Left to the free market, these issues will take years to work through, as homeowners gradually scrape together the requisite finds to unbury themselves and banks grudgingly realize their losses. While this is the healthiest path economically, it's also the least acceptable politically.

Short of immediate, full-scale nationalization of the mortgage market through seizure of Fannie Mae (FNM) and Freddie Mac (FRE), there's little the government can do to halt the decline and stem the knock-on effects rippling through the national -- and indeed the international -- economy.

Much of regulators' efforts thus far have been aimed at solving the problem of negative equity, where a borrower owes more on his home than it's worth. Congress's recent housing bill allotted $300 billion for the Federal Housing Administration and other taxpayer-backed institutions to shoulder the growing burden.

Progress has been slow; the nasty realities of the situation have impeded plans that were largely ill-conceived to begin with.

Each day, thousands more homeowners find themselves underwater. Unable to sell without coughing up the difference between the unpaid balance on their loan and the sale price, borrowers are left with few options: Continue paying for a losing bet, fall behind and hope their lender will modify the loan, or simply walk away.

Banks like JP Morgan Chase (JPM), Wachovia (WB) and Bank of America (BAC) don't have many palatable choices, either. Loath to accept short sales (agreeing to a sale price below the loan balance and forgiving the difference) because their beleaguered balance sheets can't handle the pain, or to modify loans lest they anger securities investors, lenders are hoping they can just ride it out.

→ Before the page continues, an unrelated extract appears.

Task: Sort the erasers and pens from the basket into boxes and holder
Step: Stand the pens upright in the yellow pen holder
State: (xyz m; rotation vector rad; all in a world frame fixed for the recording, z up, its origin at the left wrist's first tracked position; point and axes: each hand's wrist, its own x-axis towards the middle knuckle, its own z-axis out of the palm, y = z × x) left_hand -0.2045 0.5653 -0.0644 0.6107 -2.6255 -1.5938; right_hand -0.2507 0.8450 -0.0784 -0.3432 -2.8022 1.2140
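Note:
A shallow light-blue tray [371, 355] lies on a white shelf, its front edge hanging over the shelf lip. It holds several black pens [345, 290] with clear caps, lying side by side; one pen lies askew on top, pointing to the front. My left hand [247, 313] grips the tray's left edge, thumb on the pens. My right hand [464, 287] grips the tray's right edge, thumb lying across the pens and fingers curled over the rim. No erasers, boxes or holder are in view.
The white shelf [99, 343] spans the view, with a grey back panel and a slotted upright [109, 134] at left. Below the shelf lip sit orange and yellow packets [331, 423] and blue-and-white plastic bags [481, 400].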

Mark Zandi, chief economist at Moody's, estimated earlier this year that as many as 10% of all U.S. homeowners, or 8 million borrowers, are upside-down. With the median home price hovering around $200,000, this means the true value of housing stock (around $1.6 trillion) cannot be determined.

Thus far, home prices on a nationwide basis have fallen around 15% (depending on whose data you believe), which means roughly $240 billion in home equity is yet to be wiped out - despite the fact that it no longer exists.